Reproduce the material below line by line, beginning with its first line and ending with the line that contains "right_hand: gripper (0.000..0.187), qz"; leave out pictures.

------------------------------------

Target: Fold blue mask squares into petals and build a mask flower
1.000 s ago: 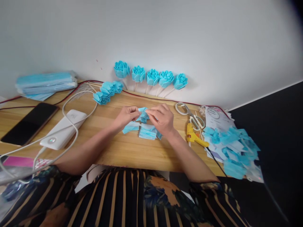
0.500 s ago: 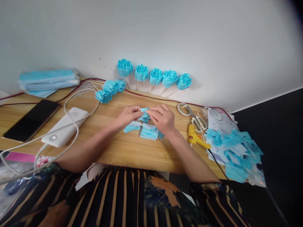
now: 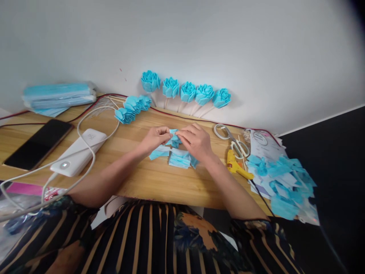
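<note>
Between my two hands is a small piece of light-blue mask fabric [image 3: 174, 141], pinched at its edges. My left hand [image 3: 156, 137] grips its left side with thumb and forefinger. My right hand [image 3: 196, 140] is closed on the right side, fingertips pressed together. Just below lies a stack of cut blue fabric pieces [image 3: 179, 158]. To the stack's left is a loose fabric piece [image 3: 159, 152], and another fabric scrap [image 3: 194, 162] shows partly under my right wrist.
Blue fabric flowers [image 3: 188, 92] on sticks lean on the wall; more flowers [image 3: 125, 116] lie at left. Scissors [image 3: 240, 148], a yellow glue gun [image 3: 235, 166] and blue scraps [image 3: 288, 190] are at right. A power bank [image 3: 72, 161], phone [image 3: 38, 144] and mask pack [image 3: 59, 95] sit left.
My fingers have shifted only slightly on the fabric piece, with my right hand a touch higher. Everything else on the table stays in place.
</note>
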`<state>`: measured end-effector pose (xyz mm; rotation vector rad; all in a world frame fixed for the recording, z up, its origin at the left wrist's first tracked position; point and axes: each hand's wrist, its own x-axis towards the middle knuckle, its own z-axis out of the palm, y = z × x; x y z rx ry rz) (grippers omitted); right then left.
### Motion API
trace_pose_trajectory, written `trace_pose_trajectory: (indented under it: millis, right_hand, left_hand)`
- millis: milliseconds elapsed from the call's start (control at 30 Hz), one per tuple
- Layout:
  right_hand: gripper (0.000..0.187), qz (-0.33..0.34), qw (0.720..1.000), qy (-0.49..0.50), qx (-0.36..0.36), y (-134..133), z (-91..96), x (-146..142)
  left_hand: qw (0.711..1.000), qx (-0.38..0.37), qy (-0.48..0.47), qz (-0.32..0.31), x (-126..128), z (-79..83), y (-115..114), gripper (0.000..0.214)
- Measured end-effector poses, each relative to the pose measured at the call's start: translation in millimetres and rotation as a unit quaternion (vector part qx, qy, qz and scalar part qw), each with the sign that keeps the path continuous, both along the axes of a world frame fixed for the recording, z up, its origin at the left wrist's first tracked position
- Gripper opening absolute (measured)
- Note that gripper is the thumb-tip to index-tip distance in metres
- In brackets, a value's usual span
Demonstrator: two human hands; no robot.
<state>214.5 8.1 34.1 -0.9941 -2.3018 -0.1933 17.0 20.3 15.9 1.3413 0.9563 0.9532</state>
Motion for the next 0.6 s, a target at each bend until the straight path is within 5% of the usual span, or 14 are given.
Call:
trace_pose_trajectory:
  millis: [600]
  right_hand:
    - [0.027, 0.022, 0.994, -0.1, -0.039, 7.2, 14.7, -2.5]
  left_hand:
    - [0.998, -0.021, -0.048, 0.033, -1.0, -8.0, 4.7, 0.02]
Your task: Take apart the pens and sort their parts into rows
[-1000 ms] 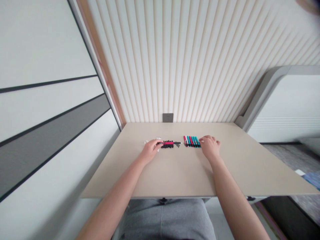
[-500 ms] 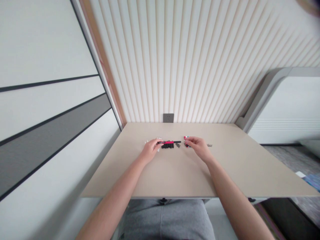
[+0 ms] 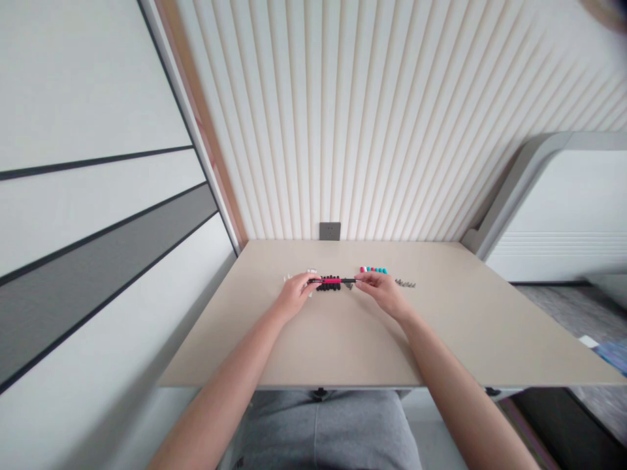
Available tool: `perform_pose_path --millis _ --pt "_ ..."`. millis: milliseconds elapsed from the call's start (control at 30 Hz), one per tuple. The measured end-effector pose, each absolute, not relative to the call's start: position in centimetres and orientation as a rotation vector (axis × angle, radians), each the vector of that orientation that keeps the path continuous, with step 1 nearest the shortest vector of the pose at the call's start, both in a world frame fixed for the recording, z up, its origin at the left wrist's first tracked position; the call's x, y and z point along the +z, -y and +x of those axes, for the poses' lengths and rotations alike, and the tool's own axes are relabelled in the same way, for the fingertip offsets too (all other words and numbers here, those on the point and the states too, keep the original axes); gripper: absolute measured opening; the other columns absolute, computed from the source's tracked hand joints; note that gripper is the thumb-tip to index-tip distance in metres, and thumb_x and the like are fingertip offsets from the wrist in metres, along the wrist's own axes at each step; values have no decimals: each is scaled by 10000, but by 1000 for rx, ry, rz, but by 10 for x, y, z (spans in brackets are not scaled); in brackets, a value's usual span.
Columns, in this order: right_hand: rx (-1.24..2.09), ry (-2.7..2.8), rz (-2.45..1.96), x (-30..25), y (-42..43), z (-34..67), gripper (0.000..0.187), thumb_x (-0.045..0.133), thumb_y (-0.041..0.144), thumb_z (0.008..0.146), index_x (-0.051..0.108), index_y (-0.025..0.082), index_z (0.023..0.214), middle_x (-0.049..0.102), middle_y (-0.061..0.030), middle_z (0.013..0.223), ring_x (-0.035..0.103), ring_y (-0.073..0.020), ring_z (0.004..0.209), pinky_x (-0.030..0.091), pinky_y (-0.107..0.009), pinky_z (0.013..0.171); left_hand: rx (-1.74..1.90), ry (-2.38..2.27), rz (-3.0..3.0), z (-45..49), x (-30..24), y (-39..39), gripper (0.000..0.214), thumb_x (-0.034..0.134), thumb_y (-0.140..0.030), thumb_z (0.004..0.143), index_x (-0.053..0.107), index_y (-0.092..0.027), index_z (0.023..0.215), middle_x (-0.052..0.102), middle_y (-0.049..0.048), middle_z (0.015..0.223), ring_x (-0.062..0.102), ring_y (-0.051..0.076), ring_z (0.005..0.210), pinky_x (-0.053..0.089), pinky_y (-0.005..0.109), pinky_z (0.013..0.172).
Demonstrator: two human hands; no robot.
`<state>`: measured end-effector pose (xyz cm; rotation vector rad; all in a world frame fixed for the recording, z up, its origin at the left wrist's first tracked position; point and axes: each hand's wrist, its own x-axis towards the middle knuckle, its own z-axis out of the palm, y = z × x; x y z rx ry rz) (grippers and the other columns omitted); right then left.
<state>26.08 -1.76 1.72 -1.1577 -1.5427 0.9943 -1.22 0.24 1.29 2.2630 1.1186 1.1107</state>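
Note:
A slim pen (image 3: pixel 333 281) with a red middle and black ends lies level between my two hands above the table. My left hand (image 3: pixel 294 292) is closed on its left end, thumb and fingers pinched together. My right hand (image 3: pixel 381 291) pinches at the pen's right end, and its fingers hide the tip and any small part there. Below the pen a row of short black tubes (image 3: pixel 328 286) rests on the table. Small dark metal pieces (image 3: pixel 349 286) lie just right of them, partly hidden.
Red, white and teal small pieces (image 3: pixel 375 269) line up behind my right hand. More small metal pieces (image 3: pixel 405 283) lie to its right. White pieces (image 3: pixel 311 271) are by my left hand. A wall socket (image 3: pixel 330 231) sits behind the beige table (image 3: pixel 343 346).
My right hand has moved left onto the pen's right end, covering the thin pale tip that showed before. The coloured pieces behind it have come into view. My left hand stays nearly still.

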Motion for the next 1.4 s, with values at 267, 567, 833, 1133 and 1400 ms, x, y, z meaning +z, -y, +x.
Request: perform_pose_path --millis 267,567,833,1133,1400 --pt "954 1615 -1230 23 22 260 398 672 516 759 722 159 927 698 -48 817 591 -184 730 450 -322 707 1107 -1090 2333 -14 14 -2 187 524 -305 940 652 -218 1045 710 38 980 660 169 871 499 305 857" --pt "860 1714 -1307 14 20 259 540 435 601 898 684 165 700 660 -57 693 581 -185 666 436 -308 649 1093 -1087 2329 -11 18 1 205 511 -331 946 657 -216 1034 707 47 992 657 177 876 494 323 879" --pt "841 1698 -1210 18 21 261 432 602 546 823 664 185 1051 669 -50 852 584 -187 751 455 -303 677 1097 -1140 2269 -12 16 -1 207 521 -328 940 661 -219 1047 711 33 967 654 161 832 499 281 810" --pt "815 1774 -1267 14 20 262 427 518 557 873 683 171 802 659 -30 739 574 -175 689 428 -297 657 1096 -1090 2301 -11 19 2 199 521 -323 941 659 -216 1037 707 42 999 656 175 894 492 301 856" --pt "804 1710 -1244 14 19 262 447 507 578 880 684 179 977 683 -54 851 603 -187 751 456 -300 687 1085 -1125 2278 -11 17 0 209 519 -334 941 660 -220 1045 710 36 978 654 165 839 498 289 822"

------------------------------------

**Output of the task**
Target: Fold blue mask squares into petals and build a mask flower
1.000 s ago: 
0.500 s ago: 
now: 
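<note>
Between my two hands is a small piece of light-blue mask fabric [image 3: 174, 141], pinched at its edges. My left hand [image 3: 156, 137] grips its left side with thumb and forefinger. My right hand [image 3: 196, 140] is closed on the right side, fingertips pressed together. Just below lies a stack of cut blue fabric pieces [image 3: 179, 158]. To the stack's left is a loose fabric piece [image 3: 159, 152], and another fabric scrap [image 3: 194, 162] shows partly under my right wrist.
Blue fabric flowers [image 3: 188, 92] on sticks lean on the wall; more flowers [image 3: 125, 116] lie at left. Scissors [image 3: 240, 148], a yellow glue gun [image 3: 235, 166] and blue scraps [image 3: 288, 190] are at right. A power bank [image 3: 72, 161], phone [image 3: 38, 144] and mask pack [image 3: 59, 95] sit left.
My fingers have shifted only slightly on the fabric piece, with my right hand a touch higher. Everything else on the table stays in place.
</note>
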`<state>`: measured end-effector pose (xyz mm; rotation vector rad; all in a world frame fixed for the recording, z up, its origin at the left wrist's first tracked position; point and axes: each hand's wrist, its own x-axis towards the middle knuckle, its own z-axis out of the palm, y = z × x; x y z rx ry rz) (grippers omitted); right then left.
### Motion API
trace_pose_trajectory, written `trace_pose_trajectory: (indented under it: millis, right_hand, left_hand)`
- millis: milliseconds elapsed from the call's start (control at 30 Hz), one per tuple
- Layout:
  right_hand: gripper (0.000..0.187), qz (-0.33..0.34), qw (0.720..1.000), qy (-0.49..0.50), qx (-0.36..0.36), y (-134..133), z (-91..96), x (-146..142)

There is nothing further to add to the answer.